Curator: Here we have Card Number 587 from the Actors and Actresses series issued by Duke Sons & Co. sometime in the 1880s. It features Lillian Grubb. Editor: She looks… coquettish? Almost like she’s in costume, perhaps from a play? I'm intrigued by the textures, the visible grain, of what is, essentially, a commercial object. Curator: Exactly. These cards were meant to promote Cross Cut Cigarettes. Notice how it was circulated: tucked into packs of cigarettes. It makes you consider art's role within a burgeoning consumer culture. It would have been instantly disposable yet... survives to be exhibited in a place like the Metropolitan Museum of Art. Editor: The labor behind these pieces is something I find important. The whole industrial machine needed to create, print, and disseminate these at mass scale; consider also the labor to grow and process the tobacco! Even Lillian’s costume speaks to it, possibly mass-produced herself? Curator: The choice of imagery is also crucial.

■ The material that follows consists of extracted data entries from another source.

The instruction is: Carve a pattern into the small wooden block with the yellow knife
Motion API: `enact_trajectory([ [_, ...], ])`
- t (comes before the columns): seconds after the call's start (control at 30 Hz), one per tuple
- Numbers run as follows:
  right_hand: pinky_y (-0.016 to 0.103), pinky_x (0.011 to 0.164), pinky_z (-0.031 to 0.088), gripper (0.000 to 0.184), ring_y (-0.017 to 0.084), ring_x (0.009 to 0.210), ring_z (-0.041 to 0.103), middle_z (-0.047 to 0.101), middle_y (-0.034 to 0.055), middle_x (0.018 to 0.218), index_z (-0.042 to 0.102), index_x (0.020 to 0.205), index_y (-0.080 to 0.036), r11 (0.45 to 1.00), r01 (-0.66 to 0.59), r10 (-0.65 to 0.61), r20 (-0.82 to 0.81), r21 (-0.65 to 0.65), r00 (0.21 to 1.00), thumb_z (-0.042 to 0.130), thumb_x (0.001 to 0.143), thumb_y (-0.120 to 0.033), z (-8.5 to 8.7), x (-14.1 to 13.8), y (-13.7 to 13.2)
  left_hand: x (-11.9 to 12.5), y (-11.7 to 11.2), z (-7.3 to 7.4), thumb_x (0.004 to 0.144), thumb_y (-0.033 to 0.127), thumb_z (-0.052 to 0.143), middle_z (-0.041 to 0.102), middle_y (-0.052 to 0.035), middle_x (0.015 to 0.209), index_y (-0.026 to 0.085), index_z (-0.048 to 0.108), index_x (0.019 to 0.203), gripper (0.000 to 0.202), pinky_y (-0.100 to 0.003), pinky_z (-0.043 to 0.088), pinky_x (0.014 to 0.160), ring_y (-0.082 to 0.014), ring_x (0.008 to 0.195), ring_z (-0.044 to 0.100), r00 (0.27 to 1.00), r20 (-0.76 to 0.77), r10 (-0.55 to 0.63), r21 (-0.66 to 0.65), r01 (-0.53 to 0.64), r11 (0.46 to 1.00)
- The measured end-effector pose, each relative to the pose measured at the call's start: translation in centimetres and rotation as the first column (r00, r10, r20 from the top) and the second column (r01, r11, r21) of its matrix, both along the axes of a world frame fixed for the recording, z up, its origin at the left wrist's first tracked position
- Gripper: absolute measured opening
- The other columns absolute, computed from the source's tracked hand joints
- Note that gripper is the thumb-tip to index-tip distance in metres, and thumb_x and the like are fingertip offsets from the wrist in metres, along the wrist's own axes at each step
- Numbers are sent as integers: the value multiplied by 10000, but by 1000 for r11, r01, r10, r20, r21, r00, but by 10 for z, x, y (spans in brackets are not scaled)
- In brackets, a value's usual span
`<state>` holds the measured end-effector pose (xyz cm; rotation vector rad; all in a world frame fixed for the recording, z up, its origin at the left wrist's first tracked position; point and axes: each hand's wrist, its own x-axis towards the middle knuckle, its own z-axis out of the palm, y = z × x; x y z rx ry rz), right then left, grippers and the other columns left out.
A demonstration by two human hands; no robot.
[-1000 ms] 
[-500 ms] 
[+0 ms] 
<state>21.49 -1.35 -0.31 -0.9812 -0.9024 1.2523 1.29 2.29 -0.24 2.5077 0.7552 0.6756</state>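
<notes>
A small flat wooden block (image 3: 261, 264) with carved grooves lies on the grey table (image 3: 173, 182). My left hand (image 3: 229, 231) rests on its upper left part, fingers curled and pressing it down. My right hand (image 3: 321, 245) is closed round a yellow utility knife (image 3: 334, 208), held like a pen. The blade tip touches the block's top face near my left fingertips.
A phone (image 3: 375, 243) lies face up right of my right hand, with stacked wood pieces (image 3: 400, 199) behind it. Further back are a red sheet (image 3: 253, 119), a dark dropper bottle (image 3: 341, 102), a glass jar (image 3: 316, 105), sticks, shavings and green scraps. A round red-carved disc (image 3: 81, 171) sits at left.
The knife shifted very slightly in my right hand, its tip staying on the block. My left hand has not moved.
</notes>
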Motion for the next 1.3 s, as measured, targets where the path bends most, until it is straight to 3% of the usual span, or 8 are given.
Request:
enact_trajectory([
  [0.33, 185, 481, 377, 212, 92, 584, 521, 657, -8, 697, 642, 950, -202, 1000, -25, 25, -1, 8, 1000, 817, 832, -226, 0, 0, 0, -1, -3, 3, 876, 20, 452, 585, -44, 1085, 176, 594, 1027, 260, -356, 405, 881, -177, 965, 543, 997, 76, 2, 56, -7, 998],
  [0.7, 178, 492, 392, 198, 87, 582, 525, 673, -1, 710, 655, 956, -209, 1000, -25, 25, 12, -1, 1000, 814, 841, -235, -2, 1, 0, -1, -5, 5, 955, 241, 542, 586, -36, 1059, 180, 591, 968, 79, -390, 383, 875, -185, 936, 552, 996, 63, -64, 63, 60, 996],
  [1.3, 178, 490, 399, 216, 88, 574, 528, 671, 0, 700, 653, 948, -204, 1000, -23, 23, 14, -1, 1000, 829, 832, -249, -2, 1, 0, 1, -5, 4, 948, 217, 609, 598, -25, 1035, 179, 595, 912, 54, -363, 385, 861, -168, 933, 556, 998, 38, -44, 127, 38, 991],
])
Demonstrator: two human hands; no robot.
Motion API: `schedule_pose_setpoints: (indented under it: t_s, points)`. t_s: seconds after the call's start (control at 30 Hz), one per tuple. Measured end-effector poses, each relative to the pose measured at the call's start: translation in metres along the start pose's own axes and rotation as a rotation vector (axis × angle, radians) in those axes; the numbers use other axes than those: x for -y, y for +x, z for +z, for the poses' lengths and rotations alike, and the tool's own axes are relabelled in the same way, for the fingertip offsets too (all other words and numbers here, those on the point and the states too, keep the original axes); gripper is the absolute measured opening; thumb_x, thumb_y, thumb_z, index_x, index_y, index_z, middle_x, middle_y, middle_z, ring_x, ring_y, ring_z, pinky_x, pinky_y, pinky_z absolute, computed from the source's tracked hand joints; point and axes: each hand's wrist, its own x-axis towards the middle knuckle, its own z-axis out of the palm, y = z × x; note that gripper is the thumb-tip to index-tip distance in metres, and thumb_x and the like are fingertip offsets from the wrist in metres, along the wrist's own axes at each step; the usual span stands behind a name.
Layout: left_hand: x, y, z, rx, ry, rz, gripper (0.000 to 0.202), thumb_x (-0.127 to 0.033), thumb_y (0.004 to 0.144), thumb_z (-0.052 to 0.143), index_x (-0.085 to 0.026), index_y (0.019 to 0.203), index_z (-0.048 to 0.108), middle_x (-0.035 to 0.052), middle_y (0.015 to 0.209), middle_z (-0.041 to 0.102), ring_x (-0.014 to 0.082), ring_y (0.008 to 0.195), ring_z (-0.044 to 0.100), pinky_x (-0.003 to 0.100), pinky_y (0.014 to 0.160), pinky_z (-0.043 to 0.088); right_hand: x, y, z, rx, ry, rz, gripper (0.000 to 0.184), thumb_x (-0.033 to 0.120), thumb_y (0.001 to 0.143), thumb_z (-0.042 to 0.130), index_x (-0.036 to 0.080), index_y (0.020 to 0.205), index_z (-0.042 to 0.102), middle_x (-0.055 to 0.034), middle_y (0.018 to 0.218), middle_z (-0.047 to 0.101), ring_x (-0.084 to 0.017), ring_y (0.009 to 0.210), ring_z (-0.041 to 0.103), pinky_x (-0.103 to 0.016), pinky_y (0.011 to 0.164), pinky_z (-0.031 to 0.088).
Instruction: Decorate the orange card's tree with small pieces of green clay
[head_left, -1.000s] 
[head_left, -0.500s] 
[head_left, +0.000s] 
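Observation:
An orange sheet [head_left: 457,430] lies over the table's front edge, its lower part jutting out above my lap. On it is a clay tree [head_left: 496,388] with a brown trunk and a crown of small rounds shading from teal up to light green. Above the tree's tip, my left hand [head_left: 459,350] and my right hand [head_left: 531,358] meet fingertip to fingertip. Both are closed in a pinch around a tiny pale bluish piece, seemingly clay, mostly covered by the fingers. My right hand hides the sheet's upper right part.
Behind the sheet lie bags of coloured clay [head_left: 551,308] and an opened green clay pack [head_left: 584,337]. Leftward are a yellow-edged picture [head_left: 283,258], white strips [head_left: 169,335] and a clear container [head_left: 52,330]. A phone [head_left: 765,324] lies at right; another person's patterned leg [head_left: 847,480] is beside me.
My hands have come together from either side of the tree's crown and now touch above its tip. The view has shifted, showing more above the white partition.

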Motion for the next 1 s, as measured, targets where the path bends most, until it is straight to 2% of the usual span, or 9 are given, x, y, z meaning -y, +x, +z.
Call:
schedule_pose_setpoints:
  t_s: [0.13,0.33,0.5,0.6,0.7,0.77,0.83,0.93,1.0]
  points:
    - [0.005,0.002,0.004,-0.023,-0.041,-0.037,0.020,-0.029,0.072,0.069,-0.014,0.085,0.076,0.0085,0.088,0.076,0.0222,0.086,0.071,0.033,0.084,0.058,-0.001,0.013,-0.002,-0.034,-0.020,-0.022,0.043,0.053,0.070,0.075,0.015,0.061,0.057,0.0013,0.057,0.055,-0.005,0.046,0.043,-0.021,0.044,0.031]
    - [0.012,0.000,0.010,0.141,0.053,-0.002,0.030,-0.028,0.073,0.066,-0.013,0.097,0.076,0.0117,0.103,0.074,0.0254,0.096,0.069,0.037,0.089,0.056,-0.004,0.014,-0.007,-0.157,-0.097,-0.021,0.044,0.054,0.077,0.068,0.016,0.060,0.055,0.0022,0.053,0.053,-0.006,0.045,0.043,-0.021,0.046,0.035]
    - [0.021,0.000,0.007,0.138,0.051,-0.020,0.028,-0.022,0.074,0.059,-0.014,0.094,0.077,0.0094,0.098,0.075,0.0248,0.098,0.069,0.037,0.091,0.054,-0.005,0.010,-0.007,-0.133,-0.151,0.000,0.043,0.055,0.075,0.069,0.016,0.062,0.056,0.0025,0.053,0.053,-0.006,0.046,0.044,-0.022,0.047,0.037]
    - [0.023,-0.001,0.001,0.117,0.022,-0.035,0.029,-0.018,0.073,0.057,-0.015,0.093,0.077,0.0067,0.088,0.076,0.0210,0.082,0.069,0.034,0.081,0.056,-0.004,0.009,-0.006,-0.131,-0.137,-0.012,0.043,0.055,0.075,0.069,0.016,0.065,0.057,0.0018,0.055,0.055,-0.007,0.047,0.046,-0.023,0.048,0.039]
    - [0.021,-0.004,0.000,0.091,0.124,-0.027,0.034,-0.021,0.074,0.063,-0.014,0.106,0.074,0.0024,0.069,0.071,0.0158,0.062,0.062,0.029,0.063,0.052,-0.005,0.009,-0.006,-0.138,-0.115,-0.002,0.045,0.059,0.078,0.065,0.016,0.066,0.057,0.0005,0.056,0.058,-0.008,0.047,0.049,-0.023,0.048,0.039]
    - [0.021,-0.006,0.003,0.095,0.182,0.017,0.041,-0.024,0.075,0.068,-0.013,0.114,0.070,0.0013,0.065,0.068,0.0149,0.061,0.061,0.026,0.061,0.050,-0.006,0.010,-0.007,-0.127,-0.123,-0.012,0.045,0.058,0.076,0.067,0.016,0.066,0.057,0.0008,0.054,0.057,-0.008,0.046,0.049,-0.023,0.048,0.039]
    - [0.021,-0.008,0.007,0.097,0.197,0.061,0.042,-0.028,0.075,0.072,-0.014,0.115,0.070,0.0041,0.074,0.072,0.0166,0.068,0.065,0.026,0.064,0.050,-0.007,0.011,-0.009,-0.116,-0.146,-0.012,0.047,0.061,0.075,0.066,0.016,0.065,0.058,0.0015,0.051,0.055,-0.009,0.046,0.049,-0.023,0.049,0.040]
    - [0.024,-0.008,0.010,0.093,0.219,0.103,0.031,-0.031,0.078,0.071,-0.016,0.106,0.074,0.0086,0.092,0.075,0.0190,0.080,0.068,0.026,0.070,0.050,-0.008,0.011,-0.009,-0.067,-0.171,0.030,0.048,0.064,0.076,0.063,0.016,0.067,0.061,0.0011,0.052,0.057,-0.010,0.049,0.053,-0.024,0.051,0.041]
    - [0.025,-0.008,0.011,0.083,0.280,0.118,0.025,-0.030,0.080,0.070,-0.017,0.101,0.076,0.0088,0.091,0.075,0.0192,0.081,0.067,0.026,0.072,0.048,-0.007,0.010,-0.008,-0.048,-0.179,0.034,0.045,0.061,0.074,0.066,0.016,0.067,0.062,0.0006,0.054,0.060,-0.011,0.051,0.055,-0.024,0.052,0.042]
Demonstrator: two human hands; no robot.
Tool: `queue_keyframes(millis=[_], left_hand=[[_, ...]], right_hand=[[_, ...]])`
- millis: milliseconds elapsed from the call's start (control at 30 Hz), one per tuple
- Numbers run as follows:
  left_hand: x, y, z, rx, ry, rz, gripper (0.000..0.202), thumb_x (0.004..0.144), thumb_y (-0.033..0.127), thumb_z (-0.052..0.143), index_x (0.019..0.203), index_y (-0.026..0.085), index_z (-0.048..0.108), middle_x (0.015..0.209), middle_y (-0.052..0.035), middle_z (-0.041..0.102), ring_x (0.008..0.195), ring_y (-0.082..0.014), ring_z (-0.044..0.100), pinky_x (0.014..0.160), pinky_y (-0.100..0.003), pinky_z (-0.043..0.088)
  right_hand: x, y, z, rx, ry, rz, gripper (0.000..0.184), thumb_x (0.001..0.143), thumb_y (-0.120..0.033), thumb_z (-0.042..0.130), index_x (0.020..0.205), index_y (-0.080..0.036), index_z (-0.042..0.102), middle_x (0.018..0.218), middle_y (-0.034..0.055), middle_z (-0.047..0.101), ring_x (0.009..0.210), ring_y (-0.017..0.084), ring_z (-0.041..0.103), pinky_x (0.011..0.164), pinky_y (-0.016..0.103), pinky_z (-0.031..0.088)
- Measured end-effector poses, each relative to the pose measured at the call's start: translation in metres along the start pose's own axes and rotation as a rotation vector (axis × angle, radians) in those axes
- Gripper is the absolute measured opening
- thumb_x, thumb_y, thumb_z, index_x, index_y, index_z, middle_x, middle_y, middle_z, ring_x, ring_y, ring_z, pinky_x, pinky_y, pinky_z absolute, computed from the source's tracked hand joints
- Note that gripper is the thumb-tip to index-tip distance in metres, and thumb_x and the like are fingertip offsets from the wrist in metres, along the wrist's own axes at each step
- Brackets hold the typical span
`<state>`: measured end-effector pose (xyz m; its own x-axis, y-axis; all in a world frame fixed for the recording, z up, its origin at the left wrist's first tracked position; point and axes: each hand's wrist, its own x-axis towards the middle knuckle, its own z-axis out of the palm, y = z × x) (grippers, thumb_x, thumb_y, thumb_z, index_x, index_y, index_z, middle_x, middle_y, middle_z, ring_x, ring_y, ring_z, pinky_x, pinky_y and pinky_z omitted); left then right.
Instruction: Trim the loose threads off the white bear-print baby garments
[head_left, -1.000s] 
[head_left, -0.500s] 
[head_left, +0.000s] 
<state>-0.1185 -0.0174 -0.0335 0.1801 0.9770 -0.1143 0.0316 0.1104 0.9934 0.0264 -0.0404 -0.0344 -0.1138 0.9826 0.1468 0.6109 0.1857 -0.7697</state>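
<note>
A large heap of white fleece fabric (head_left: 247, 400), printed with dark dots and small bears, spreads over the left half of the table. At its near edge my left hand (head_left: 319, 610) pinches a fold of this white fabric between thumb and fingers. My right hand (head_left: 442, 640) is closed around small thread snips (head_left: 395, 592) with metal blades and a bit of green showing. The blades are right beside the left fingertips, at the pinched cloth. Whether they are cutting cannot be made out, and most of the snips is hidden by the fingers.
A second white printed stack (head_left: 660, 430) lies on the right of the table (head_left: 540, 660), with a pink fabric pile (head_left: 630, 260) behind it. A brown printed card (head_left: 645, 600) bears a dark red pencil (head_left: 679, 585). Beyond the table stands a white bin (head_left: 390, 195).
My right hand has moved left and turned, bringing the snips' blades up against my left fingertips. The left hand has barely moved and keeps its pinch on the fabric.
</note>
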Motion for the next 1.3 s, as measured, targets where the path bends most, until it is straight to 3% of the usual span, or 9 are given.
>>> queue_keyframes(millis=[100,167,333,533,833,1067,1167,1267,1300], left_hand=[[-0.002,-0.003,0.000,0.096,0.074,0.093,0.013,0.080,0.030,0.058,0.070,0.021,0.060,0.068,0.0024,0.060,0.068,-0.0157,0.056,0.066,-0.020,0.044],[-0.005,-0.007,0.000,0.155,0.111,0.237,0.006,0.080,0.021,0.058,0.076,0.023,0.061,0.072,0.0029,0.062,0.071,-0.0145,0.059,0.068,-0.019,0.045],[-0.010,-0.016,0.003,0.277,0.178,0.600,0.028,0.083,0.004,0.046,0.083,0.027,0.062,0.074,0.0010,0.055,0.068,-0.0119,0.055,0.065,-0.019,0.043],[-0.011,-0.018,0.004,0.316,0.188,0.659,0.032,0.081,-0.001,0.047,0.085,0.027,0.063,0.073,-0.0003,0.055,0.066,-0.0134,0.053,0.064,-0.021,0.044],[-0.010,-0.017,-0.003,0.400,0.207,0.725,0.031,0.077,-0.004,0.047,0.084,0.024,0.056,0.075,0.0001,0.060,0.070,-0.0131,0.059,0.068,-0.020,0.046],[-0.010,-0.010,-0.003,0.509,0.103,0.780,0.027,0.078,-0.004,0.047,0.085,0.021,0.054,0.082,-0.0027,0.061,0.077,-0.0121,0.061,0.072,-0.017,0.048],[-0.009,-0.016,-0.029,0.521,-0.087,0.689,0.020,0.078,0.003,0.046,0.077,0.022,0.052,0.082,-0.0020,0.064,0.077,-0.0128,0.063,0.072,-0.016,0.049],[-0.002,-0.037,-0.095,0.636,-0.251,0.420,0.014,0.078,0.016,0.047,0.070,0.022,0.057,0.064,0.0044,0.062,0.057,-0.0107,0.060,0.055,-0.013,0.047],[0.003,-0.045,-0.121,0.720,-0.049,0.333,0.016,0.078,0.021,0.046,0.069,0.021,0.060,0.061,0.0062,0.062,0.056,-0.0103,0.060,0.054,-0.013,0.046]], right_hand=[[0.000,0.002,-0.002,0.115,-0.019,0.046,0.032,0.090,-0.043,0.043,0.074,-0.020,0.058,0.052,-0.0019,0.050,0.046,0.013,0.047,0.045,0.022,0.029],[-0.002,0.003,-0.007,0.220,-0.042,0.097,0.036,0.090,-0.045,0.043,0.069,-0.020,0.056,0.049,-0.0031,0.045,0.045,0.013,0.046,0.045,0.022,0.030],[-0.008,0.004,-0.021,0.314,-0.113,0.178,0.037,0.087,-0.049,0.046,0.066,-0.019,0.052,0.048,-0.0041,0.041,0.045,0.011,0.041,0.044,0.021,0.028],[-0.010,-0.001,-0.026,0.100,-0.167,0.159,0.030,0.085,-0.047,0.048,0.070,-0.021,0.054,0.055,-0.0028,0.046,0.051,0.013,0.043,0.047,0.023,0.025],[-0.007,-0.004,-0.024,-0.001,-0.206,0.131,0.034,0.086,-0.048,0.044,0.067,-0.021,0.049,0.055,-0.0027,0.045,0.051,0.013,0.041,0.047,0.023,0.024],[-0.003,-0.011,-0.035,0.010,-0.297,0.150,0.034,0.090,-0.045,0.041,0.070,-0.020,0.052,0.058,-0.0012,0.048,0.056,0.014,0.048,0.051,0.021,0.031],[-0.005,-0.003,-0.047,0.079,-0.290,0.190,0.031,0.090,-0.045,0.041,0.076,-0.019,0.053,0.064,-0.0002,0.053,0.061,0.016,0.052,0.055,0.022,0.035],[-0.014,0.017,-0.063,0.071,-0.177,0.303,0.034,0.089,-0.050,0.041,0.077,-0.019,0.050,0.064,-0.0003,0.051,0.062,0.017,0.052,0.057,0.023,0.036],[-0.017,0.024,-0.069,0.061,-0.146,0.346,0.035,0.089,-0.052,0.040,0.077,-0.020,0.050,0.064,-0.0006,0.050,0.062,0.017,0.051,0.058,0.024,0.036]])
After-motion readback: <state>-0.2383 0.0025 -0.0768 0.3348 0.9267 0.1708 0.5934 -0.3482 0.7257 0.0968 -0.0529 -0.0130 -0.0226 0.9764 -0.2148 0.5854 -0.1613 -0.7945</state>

The image itself, originally a photograph, reproduced in multiple to reach the public, shaped ideas about celebrity and aspiration. These actresses, often from working-class backgrounds themselves, embodied social mobility. The fact that the subject in the photograph is even wearing a corset is culturally significant of gender expectations during the 19th century. Editor: You bring up an interesting point about aspiration and labour. Mass production brings material to the masses, and here we are seeing labour within and without the card as image and product. The use of photography transformed the concept of reproducibility itself, shifting power dynamics between artist, sitter, and audience. Curator: It certainly democratized access to imagery, changing who was seen and who was doing the seeing. And in that, maybe there's more potential than disposability in a cigarette card. Editor: I think you're right, Curator. When you pull back the layers it's obvious that we can interpret the processes to appreciate this form of production, mass consumption, labor and history.